Burgerhood ufak bir dükkan. Ihlamur Nişantaşı Yolu'ndan aşağı doğru yürürken sağda karşınıza çıkacak. Dışarıda birkaç masaları var, bizim gibi kış ortasında mevsimini şaşırmış ılık bir akşamda giderseniz dışarıda oturabilirsiniz.


Başlangıç için tavsiyelerini sorduk, burger öncesi nachos ve özel sosla hazırladıkları tavuk kanatlarını denememizi önerdiler. Normalde burgercilerde başlangıçlar patates kızartması ve bazen de sucuktan öteye gitmiyor. Belki de zaten doyurucu bir yemek yeneceği için insanlar tercih etmiyordur ama ben başlangıçlara bayılan biriyim. Nachos'larını da fotoğrafını gördüğümden beri merak ediyorum o yüzden bu tavsiyelerine memnuniyetle uyduk. Patates kızartması almak isterseniz Cafe de Paris ya da ev yapımı mantar ketçap gibi enteresan sos seçenekleri de mevcut. En güzel sürprizlerinden biri ise menüde weissbier görmekti. İyi nachos'un yanında iyi bira güzel bir şeylerin habercisi olsa gerek :) 


Tavuk kanadı hatta genel olarak tavuk benim ilgi alanıma giren bir şey değil. Birkaç senedir mecbur kalmazsam tavuk yemiyorum, pek özlediğim de söylenemez. Bu yüzden ben "Tüm parmaklarımızı kullanarak tamamını yedik" diyorsam o tavuğun gerçekten çok lezzetli olduğunu bilmeniz gerekir! Acı-ekşi tamarin sosu tavuğu bambaşka bir şey yapmış. Sipariş sırasındaki tereddütümden eser kalmadı, kanatlar geldiği gibi bitti. Tamarin sosla daha önce karşılaşmamıştım. Peşindeyim, onunla ilgili planlarım var.


Ve burgerlere gelince.. Bir Burgerhood burger, bir tane de Swiss Mushroom burger yedik. 160 ya da 220 gr olarak küçük ya da büyük alabiliyorsunuz. Burgerhood burger kırmızı soğan turşusu ve emmenthal peyniriyle benim kalbimi kazandı. Malzeme çok bol, ısırmak zor :) Bitirdiğimde nakavt olmuş ama mutlu bir insandım. Burgerin yanında gelen patates kızartması ise parmesan ve trüflü. Trüf zaten değdiği her şeyi güzelleştiren mucizevi bir şey, patates gibi sade hali bile güzel bir şeyi iyice harika hale getirmiş. Menüdeki steak burgeri de gözüme kestirdim, bir daha gidersem ondan yiyeceğim.
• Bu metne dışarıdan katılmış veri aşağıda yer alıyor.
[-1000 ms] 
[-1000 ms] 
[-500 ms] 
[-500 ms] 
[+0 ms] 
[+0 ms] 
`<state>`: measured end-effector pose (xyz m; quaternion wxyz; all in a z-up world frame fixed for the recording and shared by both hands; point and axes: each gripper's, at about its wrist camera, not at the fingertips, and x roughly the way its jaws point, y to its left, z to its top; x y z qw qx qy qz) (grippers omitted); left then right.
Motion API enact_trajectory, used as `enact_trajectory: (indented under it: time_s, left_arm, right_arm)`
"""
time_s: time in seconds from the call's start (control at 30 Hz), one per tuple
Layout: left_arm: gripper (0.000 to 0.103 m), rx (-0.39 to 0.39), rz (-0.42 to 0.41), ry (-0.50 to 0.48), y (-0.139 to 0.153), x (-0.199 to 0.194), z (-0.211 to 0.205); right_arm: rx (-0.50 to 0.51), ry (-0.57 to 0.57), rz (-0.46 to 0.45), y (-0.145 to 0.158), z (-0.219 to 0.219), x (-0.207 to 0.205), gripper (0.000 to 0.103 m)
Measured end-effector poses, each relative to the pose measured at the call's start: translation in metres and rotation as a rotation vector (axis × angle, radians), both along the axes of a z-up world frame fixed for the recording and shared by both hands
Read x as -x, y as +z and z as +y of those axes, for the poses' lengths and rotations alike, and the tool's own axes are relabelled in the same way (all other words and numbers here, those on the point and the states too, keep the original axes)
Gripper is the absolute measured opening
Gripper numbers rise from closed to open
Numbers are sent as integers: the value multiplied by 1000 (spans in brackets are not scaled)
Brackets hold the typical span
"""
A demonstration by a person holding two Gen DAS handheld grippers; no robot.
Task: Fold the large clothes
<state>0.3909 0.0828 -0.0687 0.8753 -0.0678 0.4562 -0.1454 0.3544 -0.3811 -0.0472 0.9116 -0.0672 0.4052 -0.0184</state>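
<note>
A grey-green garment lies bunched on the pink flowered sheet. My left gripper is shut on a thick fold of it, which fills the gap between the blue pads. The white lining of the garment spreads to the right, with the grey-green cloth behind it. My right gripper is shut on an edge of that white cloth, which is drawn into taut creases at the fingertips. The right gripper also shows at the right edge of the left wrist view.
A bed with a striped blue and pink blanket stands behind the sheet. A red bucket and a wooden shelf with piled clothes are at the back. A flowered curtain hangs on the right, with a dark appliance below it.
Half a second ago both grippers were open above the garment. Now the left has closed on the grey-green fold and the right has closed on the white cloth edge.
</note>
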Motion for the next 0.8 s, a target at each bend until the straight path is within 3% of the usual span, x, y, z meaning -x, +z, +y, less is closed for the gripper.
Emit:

Yemekten sonra mekan sahipleriyle biraz sohbet ettik. Etleri bildikleri güvendikleri yerden özenle alarak, kendileri çekip şekillendirdiklerini anlattılar. Ekmekler de Backhaus'tan geliyormuş. Şimdilik paket servis yok ama bir süre sonra başlamayı düşünüyorlar. Biz yediklerimizden çok memnun kaldık, mutlaka tekrar uğrayacağız.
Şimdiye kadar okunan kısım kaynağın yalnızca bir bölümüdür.